0
Terdakwa dr. H.M. Nurul Dholam bersama Penasehat Hukumnya, Adi Sutrisno
#Duit hasil dugaan Korupsi Sebesar Rp.2.451.370.985, adalah hasil Pemotongan jasa pelayanan dana kapitasi BPJS Kesehatan dari 32 Puskemas di Kabupaten Gresik yang masing-masing 10 persen setiap bulan#

beritakorupsi.co – Untuk yang pertama kalinya di Jawa Timur, Kejaksaan Negeri (Kejari) Gresik menangani kasus Koruspi sebesar Rp.2.451.370.985 dari hasil pemotongan jasa pelayanan (Jaspel) dana kapitasi di 32 Puskesmas se-Kabupatena Gresik, sejak KPK mengungkap kasus yang sama di 34 Puskesmas Kabupaten Jombang, dalam kasus Korupsi suap tangkap tangan KPK terhadap Kepala Dinas Kesehatan dan Kabupaten Bupati Jombang, pada tanggal 1 Februari 2018.

Namun sayang, tersangkanya hanya 1 (satu) orang saja, yaitu dr. H.M. Nurul Dholam selaku Kepala Dinas Kesehatan Kabupaten Gresik sejak tanggal  30 Desember 2016, yang sebelumnya menjabat sebagai Sekretaris Dinas Kabupaten Gresik pada tanggal 24 Juli 2013, Plt. Kepala Dinas Kabupaten Gresik tanggal 01 April 2016.

Pada hal, beberapa pakar hukum pidana maupun lembaga anti rasuah (KPK) yang secara khusus menangani kasus Korupsi mengatakan, bahwa kasus Korupsi itu adalah suatu Tindak Pidana Kejahatan yang luar biasa dan terencana oleh lebih dari satu orang tanpa meninggalkan jejak,  namun dapat merusak perekonomian negara serat menyengsarakan rakyat.

Faktanya, tak sedikit tersangka/terdakwanya hanya satu orang saja yang diseret ke Pengadilan Tipikor Surabaya Khususnya yang ditangani oleh beberapa Kejari di Jawa Timur, baik dari hasil penyidikan maupun hasil tangkap tangan. Pelaku Korupsi pun tak ubahnya seperti pelaku tindak pidana kriminal atau seorang copet jalanan.

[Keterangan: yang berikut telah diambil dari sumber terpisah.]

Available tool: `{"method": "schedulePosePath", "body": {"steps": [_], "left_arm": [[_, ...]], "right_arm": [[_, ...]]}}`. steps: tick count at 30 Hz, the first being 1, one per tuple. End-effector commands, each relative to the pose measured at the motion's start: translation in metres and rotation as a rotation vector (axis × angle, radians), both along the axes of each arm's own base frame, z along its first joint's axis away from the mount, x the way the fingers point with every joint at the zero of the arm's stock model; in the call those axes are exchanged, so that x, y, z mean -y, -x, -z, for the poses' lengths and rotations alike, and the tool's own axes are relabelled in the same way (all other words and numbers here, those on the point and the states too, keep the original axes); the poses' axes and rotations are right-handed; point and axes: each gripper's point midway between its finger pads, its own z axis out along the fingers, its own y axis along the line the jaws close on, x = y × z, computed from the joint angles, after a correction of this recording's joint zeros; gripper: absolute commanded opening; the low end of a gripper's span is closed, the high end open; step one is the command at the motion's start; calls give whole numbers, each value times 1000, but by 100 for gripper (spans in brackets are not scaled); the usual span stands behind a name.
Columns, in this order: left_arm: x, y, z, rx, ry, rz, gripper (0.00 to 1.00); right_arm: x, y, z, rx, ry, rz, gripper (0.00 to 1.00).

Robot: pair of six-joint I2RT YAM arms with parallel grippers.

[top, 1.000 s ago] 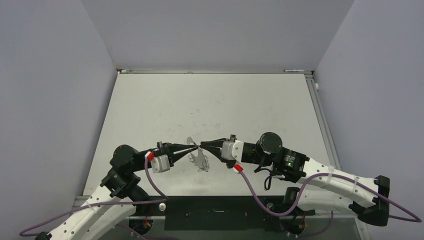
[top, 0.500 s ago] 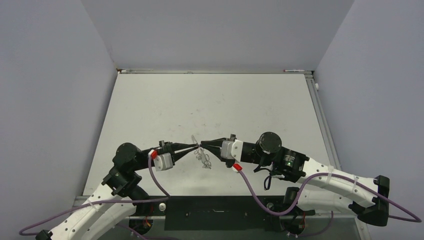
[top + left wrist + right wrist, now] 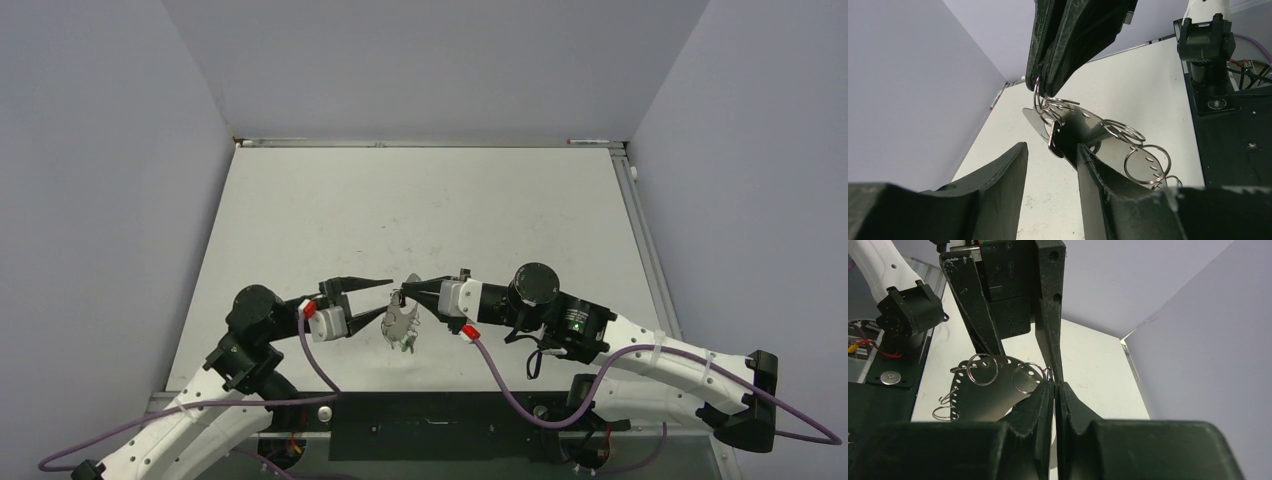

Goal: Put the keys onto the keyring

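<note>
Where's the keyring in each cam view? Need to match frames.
Top external: keyring, low centre of the frame.
Left wrist: keyring, centre of the frame.
Right wrist: keyring, left of centre.
Shared landmark: right end effector, shut on the keyring in all three views.

Both arms reach in low toward the middle, grippers basically nose to nose. Left arm (image 3: 215, 395) comes in from the left w/ its wrist roughly level, and the left gripper (image 3: 383, 297) has its jaws spread apart. Right arm (image 3: 650, 355) stretches in from the right; the right gripper (image 3: 402, 293) is pinched tight on the keyring (image 3: 1039, 102) wire, its tips just beside the left's fingertips.
</note>
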Motion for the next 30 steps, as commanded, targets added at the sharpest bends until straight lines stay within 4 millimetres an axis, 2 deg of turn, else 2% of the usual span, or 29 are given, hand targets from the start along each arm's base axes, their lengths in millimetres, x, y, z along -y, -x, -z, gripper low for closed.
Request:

Pada hal kasus Korupsi pemotongan jasa pelayanan (Jaspel) dana kapitasi Puskesmas, bisa jadi dilakukan oleh lebih dari 1 orang, bila diperhatikan dari hasil pemantauan ICW pada tahun 2017, sebanyak 26 puskesmas di 14 Provinsi, juga ditemukan potensi fraud dalam pengelolaan dana kapitasi.

Temuan tersebut antara lain terkait dengan; Pemanfaatan dana kapitasi tidak sesuai dengan ketentuan peraturan perundang-undangan (2 temuan). Kedua adalah, memanipulasi bukti pertanggungjawaban dan pencairan dana kapitasi (1 temuan), serta menarik biaya dari peserta yang seharusnya telah dijamin dalam biaya kapitasi dan/atau non kapitasi sesuai dengan standar tarif yang ditetapkan (5 temuan).

Begitu juga dengan kasus korupsi yang ditangani oleh penegak hukum dalam pengelolaan dana kapitasi periode 2014-2018 menunjukkan masalah serupa. Terdapat 8 kasus korupsi pengelolaan dana kapitasi puskesmas di 8 Daerah. Kerugian negara yang ditimbulkan akibat kasus ini pun mencapai sekita Rp5,8 miliar, dengan jumlah tersangka 14 orang.

Meski jumlah kasus yang terjadi, kerugian negara yang diakibatkan dan jumlah tersangka terhitung kecil, tetapi aktor yang terlibat dalam kasus ini relatif tinggi, yakni pejabat teras atas di pemerintah daerah. Dari 8 kasus korupsi dana kapitasi, paling tidak 2 kepala daerah telah ikut terseret dalam pusaran kasus ini, yakni Bupati Jombang dan Bupati Subang.

Selain itu, terdapat 4 Kepala Dinas Kesehatan yakni Kadinkes Pesisir Barat Provinsi (Lampung), plt Kadinkes Jombang (Jatim), Kadinkes Lampung Timur (Lampung), dan Kadinkes Ketapang (Kalbar).

Selain Kepala Daerah dan pejabat eselon II dan III Dinas Kesehatan, Kepala Puskesmas juga ikut menjadi tersangka dalam kasus korupsi dana kapitasi. Terdapat 3 orang kepala puskesmas dan bendahara puskesmas yang juga terseret dalam kasus korupsi (modus yang digunakan terdapat dalam tabel).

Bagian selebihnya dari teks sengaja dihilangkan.